Problem description
Starting with the line that contains "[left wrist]", copy every remaining line of the data below exactly, the last one included.

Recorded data

--*--

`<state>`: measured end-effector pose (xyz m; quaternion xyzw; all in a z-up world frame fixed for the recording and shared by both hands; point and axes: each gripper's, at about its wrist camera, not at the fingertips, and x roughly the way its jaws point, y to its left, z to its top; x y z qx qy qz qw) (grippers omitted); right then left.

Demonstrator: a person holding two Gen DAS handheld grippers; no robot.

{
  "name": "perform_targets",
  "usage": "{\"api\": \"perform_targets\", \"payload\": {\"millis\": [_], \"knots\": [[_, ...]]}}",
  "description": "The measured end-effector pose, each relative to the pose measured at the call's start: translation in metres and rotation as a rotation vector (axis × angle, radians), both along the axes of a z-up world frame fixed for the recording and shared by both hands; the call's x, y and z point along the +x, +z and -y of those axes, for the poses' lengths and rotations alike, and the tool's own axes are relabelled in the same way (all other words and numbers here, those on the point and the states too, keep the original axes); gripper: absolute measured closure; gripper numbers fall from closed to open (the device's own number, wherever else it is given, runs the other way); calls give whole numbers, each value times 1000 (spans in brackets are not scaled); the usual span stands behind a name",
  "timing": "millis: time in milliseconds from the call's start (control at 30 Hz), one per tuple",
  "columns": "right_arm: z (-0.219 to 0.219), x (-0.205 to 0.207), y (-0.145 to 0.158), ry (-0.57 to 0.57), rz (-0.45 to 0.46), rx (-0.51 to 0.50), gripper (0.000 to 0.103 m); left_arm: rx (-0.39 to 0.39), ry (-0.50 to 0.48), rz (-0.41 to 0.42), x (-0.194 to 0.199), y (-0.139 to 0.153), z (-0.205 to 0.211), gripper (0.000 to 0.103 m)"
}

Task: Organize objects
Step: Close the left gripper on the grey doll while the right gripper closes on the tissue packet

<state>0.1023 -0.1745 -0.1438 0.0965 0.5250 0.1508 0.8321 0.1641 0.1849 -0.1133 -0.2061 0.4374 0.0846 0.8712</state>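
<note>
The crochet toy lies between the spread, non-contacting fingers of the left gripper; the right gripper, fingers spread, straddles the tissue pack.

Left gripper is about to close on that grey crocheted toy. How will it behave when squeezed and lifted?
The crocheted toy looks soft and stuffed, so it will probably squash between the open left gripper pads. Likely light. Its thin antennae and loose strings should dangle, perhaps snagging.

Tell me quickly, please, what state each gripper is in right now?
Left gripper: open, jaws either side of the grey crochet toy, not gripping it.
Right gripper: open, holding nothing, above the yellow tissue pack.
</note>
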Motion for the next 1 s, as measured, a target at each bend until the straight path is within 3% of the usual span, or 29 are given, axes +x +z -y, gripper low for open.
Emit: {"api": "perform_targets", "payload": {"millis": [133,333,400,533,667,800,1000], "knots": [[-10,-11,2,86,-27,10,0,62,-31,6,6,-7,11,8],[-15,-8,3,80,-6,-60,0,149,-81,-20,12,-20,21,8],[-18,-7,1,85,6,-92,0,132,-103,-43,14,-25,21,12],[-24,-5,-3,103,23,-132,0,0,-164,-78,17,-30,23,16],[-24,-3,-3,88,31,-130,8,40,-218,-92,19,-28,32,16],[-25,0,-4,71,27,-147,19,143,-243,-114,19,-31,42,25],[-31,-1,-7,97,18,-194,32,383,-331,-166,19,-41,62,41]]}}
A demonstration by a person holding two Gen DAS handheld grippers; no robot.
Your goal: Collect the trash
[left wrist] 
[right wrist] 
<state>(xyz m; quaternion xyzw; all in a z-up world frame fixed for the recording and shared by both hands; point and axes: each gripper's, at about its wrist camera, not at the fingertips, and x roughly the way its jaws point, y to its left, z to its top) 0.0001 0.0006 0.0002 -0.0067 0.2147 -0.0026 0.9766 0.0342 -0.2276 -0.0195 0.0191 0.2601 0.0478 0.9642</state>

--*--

Exercise output
[left wrist] 
[right wrist] 
<state>(xyz m; quaternion xyzw; all in a z-up world frame fixed for the recording and shared by both hands; point and axes: each gripper's, at about its wrist camera, not at the fingertips, and x roughly the way its jaws point, y to its left, z to its top) 0.0001 0.0006 0.0002 -0.0067 0.2147 -0.0026 0.9766 0.0342 -0.2276 -0.0195 0.0191 0.2601 0.0478 0.9642</state>

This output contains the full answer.